Dear Mr. Wizard,
I have been considering going to all-grain brewing. I have heard that it is sometimes better to buy malt in 50-pound increments to save money on grain. However, I do not plan to brew with more than 10 pounds at a time. How should I store the extra crushed grains? Can crushed grains be stored in the freezer, or should I just leave the grain in its paper sack at room temperature?
Mr. Wizard replies:
The key to storing grain is keeping it dry. Whenever crushed grain is left to sit around, it begins to take up moisture from the air. Most malts have a moisture content between 4 percent and 6 percent, and there are very few climates in the world that do not cause malt to absorb water over time. My rule with crushed malt is to use it as soon as possible, which means don’t mill your malt until brew day. This, of course, requires a mill.
If you buy pre-crushed grain and want to store it for some time, you have a few options. One option is to measure the grain into convenient quantities, such as five- or 10-pound lots, and bag it in sealable plastic bags. You can use a fancy vacuum packer, but large freezer bags will do the trick, too. You also can store malt in a sealable container like one used for flour.
Some malts are even sold in woven nylon bags that have plastic liners. These bags work pretty well for extended storage if you roll up the open part of the bag and secure it to reseal the bag.

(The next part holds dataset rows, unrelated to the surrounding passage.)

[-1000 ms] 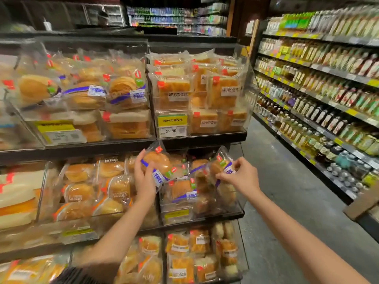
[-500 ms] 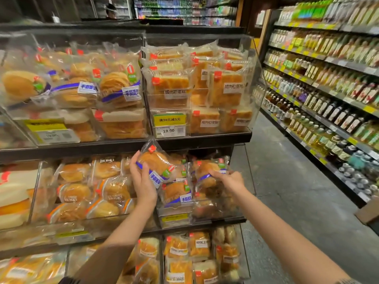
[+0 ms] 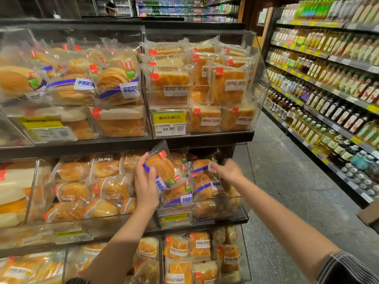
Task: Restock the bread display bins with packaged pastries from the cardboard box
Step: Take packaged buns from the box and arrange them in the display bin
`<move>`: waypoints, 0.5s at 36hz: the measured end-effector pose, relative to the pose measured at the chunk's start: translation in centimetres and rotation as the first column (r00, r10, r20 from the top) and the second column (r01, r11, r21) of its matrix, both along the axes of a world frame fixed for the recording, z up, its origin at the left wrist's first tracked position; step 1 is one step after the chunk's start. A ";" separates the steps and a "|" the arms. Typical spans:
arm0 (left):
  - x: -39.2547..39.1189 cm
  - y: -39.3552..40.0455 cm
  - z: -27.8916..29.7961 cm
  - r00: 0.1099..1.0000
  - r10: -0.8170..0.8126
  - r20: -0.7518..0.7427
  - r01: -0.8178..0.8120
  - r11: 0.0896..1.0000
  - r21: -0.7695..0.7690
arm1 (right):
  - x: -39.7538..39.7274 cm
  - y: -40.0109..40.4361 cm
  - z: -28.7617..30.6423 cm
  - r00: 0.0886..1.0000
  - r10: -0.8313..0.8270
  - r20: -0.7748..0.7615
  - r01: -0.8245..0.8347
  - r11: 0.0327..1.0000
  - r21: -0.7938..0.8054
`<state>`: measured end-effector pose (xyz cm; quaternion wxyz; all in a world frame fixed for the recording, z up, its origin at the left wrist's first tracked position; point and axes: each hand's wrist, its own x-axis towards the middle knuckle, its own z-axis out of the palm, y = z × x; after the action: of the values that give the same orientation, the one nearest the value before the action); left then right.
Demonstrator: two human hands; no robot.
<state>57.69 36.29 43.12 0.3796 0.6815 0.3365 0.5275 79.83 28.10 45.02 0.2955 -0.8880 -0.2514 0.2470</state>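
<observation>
My left hand (image 3: 146,186) grips a clear-wrapped round pastry with a blue band (image 3: 162,169), tilted upright at the mouth of the clear middle-shelf bin (image 3: 217,209). My right hand (image 3: 226,171), blurred, reaches into the same bin with fingers stretched toward a similar blue-banded pack (image 3: 202,167) lying on top of the pile; it holds nothing that I can see. Several more such packs fill the bin. A brown cardboard corner (image 3: 369,214) shows at the right edge.
The upper bin (image 3: 260,83) holds square cake packs behind a 19.90 price tag (image 3: 168,129). Bun bins (image 3: 71,181) lie left, more packs on the bottom shelf. A grey aisle floor (image 3: 287,191) runs right beside bottle shelves (image 3: 328,111). A person's head (image 3: 111,8) shows far back.
My right hand has set its pack into the bin and drawn its fingers off it. My left hand has stayed at the bin's left side, turning its pastry more upright.
</observation>
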 end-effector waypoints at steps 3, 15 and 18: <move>0.1 -0.1 0.0 1.000 0.008 -0.029 -0.007 1.000 0.020 | 0.7 1.2 -0.2 0.999 -0.041 0.034 0.038 0.996 0.082; -0.2 0.2 -1.1 0.975 -0.039 -0.218 0.081 0.979 0.188 | 1.3 3.5 -2.6 0.990 -0.092 -0.109 0.116 0.966 0.232; -0.2 0.3 -1.2 0.978 -0.042 -0.202 0.081 0.978 0.190 | 1.1 3.1 -2.6 0.978 -0.185 -0.100 0.210 0.896 0.392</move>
<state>57.51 36.60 41.89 0.2911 0.7749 0.2970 0.4761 80.95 31.18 42.41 0.5016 -0.8218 -0.1962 0.1858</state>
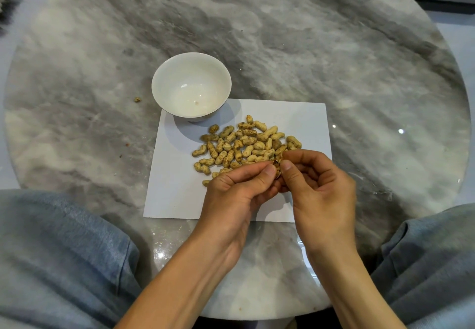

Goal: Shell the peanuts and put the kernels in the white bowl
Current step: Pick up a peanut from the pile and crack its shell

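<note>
From the head view, both hands meet over the near edge of the peanut pile (245,146), held close so thumbs can pry; the left hand (235,189) and the right hand (316,187) each pinch one peanut (277,168) between thumb and fingertips, its shell apparently split, probably mid-crack; the pile lies on a white paper sheet (177,187), likely there to catch shell bits; the white bowl (191,85) sits just beyond, overlapping the sheet's far left corner, near for dropping kernels, yet holding only a speck; the marble table (334,45) carries everything.
</note>
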A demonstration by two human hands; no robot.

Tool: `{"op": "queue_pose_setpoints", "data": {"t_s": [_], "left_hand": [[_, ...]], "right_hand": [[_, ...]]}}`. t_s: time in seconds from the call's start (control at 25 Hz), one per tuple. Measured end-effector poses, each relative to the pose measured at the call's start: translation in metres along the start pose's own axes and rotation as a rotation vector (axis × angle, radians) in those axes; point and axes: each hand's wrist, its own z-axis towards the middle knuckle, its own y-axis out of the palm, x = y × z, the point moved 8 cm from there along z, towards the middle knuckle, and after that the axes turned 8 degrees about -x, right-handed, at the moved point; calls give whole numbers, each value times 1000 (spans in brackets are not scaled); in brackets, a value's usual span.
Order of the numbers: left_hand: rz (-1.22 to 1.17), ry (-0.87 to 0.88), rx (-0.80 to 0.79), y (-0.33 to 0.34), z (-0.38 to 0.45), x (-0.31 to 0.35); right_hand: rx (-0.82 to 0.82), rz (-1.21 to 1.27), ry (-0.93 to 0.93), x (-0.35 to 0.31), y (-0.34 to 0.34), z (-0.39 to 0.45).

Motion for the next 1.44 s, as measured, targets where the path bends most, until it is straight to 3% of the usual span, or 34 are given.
{"op": "queue_pose_setpoints", "data": {"t_s": [0.28,0.44,0.8,1.44], "left_hand": [[-70,13,57,-3,-1,4],[102,102,40,-5,-2,14],[515,253,-15,5,-6,41],[411,213,13,3,-6,36]], "right_hand": [[-33,-269,-99,-9,7,-9],[-62,27,116,7,8,-5],[-98,343,279,20,8,-5],[-32,607,510,35,16,-11]]}}
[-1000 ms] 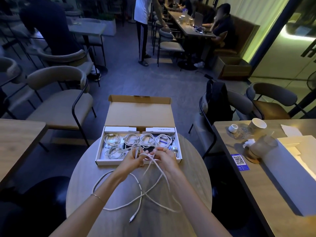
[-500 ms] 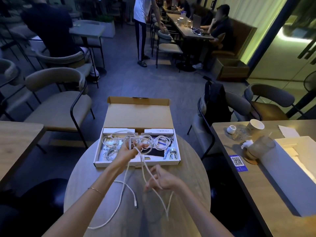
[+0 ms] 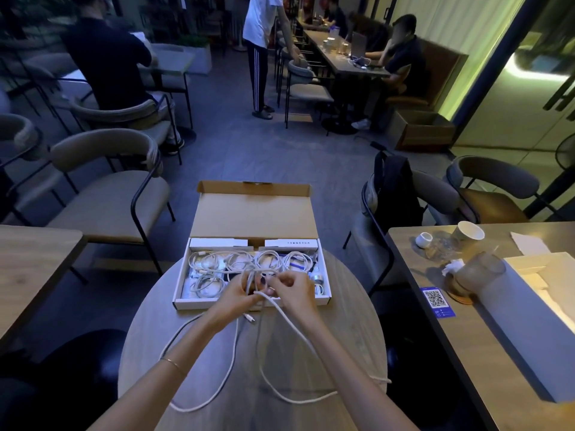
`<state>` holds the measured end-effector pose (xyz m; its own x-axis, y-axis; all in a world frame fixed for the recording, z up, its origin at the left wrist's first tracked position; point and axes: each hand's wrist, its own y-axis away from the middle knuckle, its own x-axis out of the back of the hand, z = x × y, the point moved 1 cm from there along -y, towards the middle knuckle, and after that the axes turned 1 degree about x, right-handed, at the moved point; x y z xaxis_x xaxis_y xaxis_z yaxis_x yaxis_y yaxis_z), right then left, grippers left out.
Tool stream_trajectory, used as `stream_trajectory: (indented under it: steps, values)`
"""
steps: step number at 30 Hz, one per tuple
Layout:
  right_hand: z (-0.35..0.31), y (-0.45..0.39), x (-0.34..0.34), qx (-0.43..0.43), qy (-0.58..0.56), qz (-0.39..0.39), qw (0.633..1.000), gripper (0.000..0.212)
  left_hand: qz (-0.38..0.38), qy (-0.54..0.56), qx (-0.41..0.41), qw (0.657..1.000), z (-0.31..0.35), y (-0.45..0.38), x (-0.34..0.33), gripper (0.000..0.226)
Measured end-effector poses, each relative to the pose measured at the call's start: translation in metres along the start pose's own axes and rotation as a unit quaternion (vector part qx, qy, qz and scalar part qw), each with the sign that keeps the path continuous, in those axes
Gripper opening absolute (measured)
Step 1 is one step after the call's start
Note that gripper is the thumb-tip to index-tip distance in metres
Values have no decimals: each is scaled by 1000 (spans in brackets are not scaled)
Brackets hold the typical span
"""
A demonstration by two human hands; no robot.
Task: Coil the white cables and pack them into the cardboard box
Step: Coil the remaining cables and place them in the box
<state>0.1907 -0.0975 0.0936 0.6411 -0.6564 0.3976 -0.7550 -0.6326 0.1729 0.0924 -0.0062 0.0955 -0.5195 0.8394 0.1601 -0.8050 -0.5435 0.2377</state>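
Over round table (image 3: pixel 174 331), left hand (image 3: pixel 238 295) and right hand (image 3: pixel 294 290) both grip white cable (image 3: pixel 298 331).

A long white cable (image 3: pixel 230 365) trails in loose loops across the round surface (image 3: pixel 149 337), its upper strands gathered between the left hand (image 3: pixel 238 295) and the right hand (image 3: pixel 294 290), which pinch it just above the near edge of the cardboard box (image 3: pixel 252 301), and one connector end (image 3: pixel 250 318) hangs just below the hands. The box is shallow, white inside and brown outside, its lid (image 3: pixel 253 214) folded back and open away from the person. Inside it lie several coiled white cables (image 3: pixel 217 264) in rows, side by side, with two flat white packets along the far wall.
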Motion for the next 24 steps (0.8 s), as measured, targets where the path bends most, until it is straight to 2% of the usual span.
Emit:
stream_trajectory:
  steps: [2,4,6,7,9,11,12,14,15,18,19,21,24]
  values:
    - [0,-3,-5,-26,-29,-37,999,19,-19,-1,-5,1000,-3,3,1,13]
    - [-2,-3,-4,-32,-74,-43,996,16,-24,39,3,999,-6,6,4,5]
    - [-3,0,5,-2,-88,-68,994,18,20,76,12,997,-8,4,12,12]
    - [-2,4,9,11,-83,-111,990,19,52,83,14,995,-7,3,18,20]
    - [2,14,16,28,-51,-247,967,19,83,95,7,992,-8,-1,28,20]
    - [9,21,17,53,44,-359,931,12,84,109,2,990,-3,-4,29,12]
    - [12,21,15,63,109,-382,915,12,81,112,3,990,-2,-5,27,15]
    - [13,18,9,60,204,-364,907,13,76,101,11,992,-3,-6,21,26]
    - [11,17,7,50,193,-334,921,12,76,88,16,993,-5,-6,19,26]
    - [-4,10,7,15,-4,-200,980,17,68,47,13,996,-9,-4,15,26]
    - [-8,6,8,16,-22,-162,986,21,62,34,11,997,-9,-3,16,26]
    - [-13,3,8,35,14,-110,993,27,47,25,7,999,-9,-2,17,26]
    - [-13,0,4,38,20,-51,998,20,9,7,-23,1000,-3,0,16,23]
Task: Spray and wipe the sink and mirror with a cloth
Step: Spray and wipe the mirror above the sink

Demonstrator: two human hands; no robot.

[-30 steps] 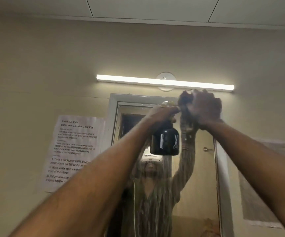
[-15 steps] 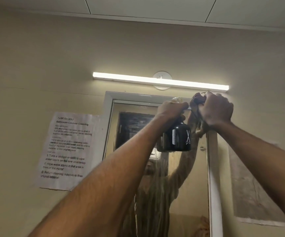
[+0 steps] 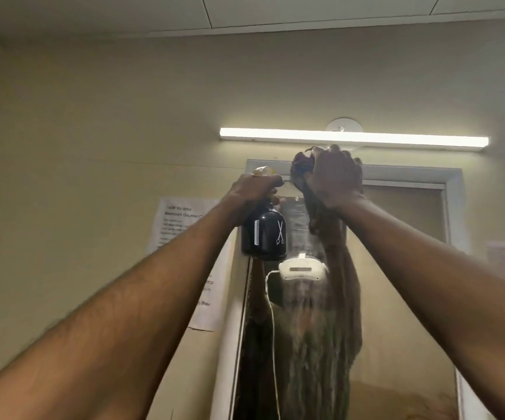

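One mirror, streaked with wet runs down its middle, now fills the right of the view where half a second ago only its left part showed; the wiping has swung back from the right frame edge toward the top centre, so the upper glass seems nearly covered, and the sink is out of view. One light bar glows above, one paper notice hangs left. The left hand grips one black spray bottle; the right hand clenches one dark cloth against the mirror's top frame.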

Malt can be stored at room temperature for extended periods without harm. As long as it stays dry and free of bugs, malt will keep for about a year — although like anything else it will lose its fresh flavor the longer you keep it. Because malt does contain a small amount of oil, it can go rancid if left unused for too long. Rancidity is more likely to occur if the malt is stored in a very hot environment.
I would not recommend storing malt in the freezer, mainly because it is not necessary. The other problem with freezers is their amazing ability to make things taste like they were stored in a freezer! I can’t imagine a beer that ended up tasting like a freezer, but I would guess that it wouldn’t be all that great.
Dear Mr. Wizard,
I used some ready-to-pitch liquid yeast. A day after adding the yeast, the usual kraeusen formed on top, but it wasn’t "blown off" through the tube. After five days the kraeusen settled down quite a bit, and I racked to a secondary. Will the lack of kraeusen removal have a major effect on the flavor of my beer?
Mr. Wizard replies:
The topic of kraeusen removal is not discussed much in commercial brewing circles because most modern fermenters are not designed to remove kraeusen. And it is frequently the case that "blow over" creates an unwanted mess in the brewery. This is not to say that kraeusen removal has no effect on beer flavor. Some brewers firmly believe that kraeusen removal helps smooth out the flavor of beer. Anheuser-Busch has specially designed fermenters that remove the "braun hefe" (brown yeast) from beer during fermentation. The braun hefe is the trub-yeast-scum that floats on top of beer during fermentation. Many other brewers in the world have their own special way of removing braun hefe during fermentation. Every brewer should taste braun hefe just for grins; most of us will agree that it doesn’t taste all that good. This is one of the reasons that traditional methods of fermentation involved skimming.
It sounds like you remove the braun hefe by relying on an active and aggressive fermentation to blow it out of your fermenter. This method works well to push the brown crud out of your fermenter, but I doubt that it has a drastic effect on beer flavor. I think skimming is one of many techniques that are used to make subtle changes to beer flavor.
Most commercial brewers have gone to "uni-tank" fermenters over the last 20 years. Beer is fermented — usually without "blowing over" — and aged in the same vessel. During this time the kraeusen rises and falls, yeast cells grow and flocculate, and the beer goes from wort to aged beer. It makes a brewer wonder how many subtleties have disappeared because of this method of fermentation.